For me, the work of Alfred Wallis is a joy to behold. Call it naive art, label it as you would like, but there is something so innocent, so melancholy about it as to be called Art with a capital 'A'. That purity comes from the fact that he was never compromised by money: in fact all his life he never had any and struggled to sell his work. Despite this, he believed in his work and the ingenious ways he improvised when he could not afford materials by painting on cardboard ripped from packing boxes gives his work even more power. The melancholy comes from not just the fact that so great an artist was ignored in his lifetime but by the fact that what he painted from a lifetime of seafare was what was passing into history: the world of sail was being usurped by steamships.
All things must pass, I guess, but thank heavens it was so magical an artist as Wallis who captured this time and this place (Cornwall). Childlike his images are but they have all the complexities of childhood, and more.
Little is known about his life of until he settled in St. Ives, Cornwall at the age of 35. He had been a deep-sea fisherman until he retired at the age of 57. When his wife died in 1922, he took up painting, and when asked why later by Jim Ede, he responded with the famous line: "keep himself company".
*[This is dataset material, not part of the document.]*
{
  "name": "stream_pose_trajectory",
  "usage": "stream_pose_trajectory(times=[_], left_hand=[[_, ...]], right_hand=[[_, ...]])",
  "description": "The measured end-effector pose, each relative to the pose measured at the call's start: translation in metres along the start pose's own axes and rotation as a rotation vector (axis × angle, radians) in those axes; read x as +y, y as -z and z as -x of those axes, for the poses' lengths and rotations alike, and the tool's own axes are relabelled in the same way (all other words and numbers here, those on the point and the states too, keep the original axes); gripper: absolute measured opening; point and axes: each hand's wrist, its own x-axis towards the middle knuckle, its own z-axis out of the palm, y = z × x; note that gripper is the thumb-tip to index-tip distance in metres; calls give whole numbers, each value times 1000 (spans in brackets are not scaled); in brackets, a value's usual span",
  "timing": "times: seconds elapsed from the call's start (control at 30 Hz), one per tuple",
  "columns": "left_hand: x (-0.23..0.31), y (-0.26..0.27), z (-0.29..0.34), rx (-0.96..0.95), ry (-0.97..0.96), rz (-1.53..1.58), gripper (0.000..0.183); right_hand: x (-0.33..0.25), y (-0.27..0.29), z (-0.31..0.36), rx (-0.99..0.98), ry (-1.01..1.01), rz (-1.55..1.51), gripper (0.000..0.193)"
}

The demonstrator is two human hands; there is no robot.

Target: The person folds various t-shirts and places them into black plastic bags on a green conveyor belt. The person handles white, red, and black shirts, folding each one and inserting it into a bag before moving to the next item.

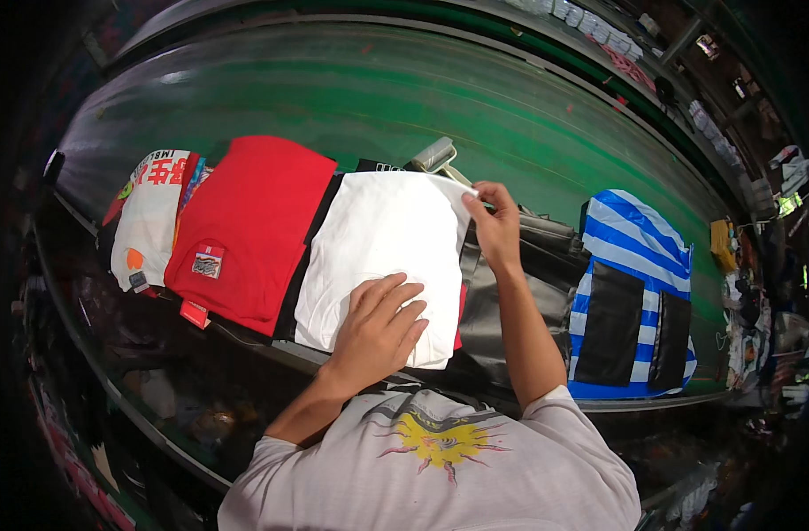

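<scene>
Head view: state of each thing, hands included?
White garment: folded, upper right corner pinched
Left hand: fingers apart, resting on white garment
Right hand: closed on that corner
Red shirt: folded, label showing
Printed shirt: folded, left of red shirt
Roller: lying beyond white garment
Striped bundle: lying at right, untouched
</scene>
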Motion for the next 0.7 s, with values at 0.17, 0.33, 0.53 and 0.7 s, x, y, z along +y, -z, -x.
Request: stream_pose_trajectory(times=[0.17,0.33,0.53,0.7], left_hand=[[1,-1,0,15,-13,20,21],[2,-3,0,70,-3,72,18],[9,0,-6,167,21,185,18],[16,16,3,313,212,178,15]], right_hand=[[-42,-8,17,-49,-542,-638,35],[-71,-12,72,-241,-283,-403,104],[-68,-6,122,-344,-212,-98,85],[-108,40,133,-210,-174,-204,97]])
Barely six years after Wallis started painting,
Ben Nicholson and Kit Wood established an artist colony in St. Ives. They discovered his work and embrached him into their social circle. While grateful, Wallis was changed not one iota by the so-called great minds of modern British art: he continued to paint as he always had.
Attached to this circle of friends was Jim Ede and he it was who promoted his work in London. But these friends and this attention brought him no financial reward. Little of his work sold. He lived in poverty until he died in the Madron Workhouse in Penzance in 1942.
The best place to see his work is Tate St Ives. Also Jim Ede's old home at Kettle's Yard, Castle Street, Cambridge CB3 0AQ.